What to work on: Present the count of lines in the entries below that hold "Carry", and present nothing else.

[Start of Attachment]

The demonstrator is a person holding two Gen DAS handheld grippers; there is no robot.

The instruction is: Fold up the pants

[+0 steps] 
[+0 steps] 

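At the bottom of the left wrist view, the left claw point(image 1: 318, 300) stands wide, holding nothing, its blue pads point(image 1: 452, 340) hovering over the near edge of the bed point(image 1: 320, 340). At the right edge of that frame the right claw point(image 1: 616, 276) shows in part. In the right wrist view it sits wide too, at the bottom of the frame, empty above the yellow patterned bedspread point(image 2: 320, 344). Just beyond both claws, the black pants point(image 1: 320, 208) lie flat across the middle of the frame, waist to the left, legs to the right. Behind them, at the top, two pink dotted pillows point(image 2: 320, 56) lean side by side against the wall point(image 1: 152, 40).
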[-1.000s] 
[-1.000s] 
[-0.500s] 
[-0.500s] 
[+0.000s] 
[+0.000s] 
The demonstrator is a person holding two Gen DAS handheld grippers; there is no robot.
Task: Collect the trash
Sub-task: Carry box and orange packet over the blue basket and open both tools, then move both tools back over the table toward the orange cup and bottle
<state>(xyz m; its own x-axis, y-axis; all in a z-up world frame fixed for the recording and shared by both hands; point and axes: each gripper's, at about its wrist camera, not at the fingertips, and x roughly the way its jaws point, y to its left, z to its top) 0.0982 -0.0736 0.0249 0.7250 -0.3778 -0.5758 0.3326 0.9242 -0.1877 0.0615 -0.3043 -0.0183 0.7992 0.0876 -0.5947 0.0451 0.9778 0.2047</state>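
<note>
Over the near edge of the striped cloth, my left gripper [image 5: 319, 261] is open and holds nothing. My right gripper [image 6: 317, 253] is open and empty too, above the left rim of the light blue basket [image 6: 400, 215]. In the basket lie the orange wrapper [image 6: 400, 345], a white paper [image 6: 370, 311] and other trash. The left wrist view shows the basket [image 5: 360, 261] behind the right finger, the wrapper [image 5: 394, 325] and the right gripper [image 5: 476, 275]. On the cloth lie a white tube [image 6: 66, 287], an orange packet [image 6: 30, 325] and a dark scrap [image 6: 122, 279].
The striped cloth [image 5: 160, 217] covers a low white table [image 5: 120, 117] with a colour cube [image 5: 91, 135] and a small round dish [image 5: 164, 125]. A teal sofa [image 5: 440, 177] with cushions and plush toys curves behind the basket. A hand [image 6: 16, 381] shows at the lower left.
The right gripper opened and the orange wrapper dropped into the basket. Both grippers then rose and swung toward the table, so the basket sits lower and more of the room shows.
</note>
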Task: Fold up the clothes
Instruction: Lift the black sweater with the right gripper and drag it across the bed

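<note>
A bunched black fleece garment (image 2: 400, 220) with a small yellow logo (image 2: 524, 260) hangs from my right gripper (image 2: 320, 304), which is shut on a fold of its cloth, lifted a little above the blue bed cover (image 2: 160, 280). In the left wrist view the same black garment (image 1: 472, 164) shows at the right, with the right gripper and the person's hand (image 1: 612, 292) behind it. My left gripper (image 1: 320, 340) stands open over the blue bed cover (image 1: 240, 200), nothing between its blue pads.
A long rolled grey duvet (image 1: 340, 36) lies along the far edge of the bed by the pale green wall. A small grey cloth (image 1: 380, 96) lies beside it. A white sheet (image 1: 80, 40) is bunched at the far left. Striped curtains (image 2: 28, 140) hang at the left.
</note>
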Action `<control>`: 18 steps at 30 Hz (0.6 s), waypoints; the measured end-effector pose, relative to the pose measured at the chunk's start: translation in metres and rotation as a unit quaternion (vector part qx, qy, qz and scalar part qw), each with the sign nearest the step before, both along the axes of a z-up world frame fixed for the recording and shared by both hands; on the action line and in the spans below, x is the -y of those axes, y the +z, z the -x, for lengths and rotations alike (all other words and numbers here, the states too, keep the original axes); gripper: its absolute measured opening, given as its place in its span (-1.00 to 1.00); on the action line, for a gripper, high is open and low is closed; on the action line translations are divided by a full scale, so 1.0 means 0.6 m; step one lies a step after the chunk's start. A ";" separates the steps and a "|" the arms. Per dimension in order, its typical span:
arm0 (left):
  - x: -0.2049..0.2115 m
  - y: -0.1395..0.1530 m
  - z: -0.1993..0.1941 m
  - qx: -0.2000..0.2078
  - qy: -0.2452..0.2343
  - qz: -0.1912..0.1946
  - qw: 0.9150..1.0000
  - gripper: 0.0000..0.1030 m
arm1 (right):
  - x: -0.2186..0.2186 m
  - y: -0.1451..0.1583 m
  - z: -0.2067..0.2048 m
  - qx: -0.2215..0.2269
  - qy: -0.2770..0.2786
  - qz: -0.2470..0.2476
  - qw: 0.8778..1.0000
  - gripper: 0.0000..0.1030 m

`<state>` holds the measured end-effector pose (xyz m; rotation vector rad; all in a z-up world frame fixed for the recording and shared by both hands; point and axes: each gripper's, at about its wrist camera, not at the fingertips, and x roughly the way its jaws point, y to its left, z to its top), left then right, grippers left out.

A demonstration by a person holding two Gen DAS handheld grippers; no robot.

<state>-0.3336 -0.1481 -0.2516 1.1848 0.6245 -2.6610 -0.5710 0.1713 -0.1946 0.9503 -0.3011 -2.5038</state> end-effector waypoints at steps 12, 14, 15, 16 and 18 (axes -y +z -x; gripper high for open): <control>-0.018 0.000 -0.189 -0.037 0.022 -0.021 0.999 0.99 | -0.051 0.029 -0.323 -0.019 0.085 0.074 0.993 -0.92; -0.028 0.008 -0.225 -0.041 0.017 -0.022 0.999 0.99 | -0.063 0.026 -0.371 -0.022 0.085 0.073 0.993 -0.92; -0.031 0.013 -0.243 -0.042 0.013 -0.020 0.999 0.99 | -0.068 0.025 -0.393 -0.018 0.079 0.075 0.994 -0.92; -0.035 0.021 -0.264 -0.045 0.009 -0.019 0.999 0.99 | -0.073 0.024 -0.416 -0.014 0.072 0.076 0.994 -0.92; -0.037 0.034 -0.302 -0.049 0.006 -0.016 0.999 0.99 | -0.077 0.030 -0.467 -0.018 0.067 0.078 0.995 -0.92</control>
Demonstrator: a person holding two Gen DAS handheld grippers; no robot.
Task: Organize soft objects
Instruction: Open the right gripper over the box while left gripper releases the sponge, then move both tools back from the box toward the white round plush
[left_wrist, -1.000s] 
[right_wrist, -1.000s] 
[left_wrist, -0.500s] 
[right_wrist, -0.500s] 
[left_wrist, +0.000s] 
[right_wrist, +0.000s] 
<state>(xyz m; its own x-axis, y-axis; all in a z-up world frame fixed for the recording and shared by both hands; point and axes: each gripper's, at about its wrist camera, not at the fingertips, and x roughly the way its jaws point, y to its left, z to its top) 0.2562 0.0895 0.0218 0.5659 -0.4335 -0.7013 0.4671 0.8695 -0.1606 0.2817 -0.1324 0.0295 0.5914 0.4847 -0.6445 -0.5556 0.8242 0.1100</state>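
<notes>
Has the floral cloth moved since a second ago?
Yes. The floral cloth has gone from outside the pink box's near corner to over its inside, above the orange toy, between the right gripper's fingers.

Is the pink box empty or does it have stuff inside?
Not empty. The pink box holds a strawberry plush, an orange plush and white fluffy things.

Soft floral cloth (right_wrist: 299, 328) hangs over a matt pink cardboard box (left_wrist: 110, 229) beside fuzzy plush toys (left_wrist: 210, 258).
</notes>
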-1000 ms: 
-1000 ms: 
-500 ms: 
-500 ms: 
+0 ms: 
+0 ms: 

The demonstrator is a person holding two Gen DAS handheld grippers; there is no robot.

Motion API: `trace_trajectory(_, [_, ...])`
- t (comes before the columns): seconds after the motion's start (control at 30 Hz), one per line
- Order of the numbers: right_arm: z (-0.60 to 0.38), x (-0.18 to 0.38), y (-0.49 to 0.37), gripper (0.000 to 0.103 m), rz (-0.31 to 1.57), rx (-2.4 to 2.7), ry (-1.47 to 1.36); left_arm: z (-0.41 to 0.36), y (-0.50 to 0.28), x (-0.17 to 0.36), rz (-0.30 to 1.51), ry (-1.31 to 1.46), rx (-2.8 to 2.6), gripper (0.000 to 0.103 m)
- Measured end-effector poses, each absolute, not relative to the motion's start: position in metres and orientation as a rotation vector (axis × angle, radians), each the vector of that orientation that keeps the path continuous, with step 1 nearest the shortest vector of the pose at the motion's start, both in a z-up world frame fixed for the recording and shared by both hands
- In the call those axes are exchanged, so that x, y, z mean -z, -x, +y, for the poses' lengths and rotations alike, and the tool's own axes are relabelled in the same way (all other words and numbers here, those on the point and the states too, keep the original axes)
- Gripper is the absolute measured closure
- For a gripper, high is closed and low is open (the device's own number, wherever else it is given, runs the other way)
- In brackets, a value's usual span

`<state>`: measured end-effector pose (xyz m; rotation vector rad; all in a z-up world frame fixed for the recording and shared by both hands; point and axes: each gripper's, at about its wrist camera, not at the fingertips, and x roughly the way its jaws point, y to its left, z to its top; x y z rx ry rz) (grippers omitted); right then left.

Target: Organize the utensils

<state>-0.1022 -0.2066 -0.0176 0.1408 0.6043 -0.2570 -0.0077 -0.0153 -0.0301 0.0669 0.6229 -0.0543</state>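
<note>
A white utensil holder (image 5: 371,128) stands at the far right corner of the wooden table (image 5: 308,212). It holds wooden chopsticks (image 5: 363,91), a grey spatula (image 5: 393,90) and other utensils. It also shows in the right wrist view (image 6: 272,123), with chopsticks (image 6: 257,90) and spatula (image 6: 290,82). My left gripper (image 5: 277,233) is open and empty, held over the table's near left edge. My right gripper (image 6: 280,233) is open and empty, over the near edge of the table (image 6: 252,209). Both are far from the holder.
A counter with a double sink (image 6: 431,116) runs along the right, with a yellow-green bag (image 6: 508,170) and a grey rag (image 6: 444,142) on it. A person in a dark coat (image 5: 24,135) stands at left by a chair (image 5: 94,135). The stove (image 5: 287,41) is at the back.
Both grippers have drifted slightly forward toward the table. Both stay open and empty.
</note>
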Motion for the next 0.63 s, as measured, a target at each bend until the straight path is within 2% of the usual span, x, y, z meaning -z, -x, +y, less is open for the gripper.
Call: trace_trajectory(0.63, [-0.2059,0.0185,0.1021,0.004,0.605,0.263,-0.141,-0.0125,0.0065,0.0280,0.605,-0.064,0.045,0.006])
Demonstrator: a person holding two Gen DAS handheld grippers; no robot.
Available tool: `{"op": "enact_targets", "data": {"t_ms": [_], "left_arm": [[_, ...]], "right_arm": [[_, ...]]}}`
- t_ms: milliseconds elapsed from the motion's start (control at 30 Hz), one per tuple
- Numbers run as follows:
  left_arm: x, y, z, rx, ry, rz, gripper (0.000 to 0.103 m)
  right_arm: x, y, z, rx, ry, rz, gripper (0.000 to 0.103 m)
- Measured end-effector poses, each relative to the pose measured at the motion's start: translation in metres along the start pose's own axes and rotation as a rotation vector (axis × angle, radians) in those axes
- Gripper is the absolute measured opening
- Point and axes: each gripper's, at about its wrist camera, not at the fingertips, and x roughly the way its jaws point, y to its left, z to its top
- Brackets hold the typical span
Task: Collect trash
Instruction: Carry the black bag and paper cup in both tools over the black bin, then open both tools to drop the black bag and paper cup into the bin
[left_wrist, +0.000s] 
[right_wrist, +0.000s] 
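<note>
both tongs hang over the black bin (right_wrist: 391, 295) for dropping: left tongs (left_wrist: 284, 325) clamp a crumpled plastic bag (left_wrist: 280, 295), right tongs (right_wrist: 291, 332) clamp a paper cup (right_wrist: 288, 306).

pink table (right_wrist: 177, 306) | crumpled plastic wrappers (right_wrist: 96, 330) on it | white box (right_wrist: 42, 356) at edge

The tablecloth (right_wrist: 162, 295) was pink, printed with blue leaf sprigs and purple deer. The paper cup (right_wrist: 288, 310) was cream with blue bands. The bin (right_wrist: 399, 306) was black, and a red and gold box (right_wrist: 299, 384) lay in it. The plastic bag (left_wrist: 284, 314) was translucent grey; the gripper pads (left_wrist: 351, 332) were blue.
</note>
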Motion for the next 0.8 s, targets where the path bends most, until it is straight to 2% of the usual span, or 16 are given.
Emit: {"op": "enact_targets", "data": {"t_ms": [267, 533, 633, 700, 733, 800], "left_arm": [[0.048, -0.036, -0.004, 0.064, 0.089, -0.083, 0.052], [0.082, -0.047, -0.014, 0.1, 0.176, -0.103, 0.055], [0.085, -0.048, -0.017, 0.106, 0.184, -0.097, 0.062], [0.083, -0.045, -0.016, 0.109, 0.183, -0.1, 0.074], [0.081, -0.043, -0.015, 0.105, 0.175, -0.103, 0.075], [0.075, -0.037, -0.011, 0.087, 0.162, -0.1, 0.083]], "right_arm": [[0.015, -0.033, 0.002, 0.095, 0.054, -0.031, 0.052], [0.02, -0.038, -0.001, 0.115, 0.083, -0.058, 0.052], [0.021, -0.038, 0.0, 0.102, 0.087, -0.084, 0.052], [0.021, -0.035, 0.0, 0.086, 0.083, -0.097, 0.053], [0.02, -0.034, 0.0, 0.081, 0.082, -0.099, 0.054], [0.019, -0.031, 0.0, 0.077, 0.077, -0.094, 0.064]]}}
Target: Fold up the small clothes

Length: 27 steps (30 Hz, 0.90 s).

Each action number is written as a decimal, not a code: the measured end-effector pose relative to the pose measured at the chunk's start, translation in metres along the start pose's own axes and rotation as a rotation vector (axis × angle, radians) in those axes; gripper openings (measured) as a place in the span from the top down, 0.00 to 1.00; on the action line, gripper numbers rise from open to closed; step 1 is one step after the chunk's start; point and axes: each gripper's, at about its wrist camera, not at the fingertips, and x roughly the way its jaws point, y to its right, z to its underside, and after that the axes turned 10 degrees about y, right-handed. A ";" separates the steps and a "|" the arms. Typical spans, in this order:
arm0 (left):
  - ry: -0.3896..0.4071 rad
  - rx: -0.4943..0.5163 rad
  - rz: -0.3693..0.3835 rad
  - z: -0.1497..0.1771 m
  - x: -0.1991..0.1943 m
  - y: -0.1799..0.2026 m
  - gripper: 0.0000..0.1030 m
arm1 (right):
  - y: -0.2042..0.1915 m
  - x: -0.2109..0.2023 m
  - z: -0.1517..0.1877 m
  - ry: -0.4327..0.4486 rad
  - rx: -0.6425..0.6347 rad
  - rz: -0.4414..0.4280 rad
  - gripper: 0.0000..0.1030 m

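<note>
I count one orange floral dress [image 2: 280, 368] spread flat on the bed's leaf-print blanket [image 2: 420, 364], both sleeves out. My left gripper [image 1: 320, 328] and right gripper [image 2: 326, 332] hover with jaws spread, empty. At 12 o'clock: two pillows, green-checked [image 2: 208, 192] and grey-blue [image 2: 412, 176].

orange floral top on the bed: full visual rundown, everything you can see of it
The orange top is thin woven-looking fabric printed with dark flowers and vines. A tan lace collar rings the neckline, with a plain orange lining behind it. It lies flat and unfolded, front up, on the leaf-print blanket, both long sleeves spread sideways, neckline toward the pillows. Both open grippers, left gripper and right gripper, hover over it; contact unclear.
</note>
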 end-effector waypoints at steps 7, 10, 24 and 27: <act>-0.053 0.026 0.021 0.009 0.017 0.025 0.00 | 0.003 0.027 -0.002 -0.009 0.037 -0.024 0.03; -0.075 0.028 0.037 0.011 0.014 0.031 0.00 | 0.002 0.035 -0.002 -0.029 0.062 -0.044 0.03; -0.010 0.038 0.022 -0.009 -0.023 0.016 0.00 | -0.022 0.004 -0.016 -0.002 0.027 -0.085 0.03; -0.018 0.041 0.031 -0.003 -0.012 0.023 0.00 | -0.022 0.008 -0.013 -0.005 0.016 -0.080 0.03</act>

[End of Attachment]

Task result: 2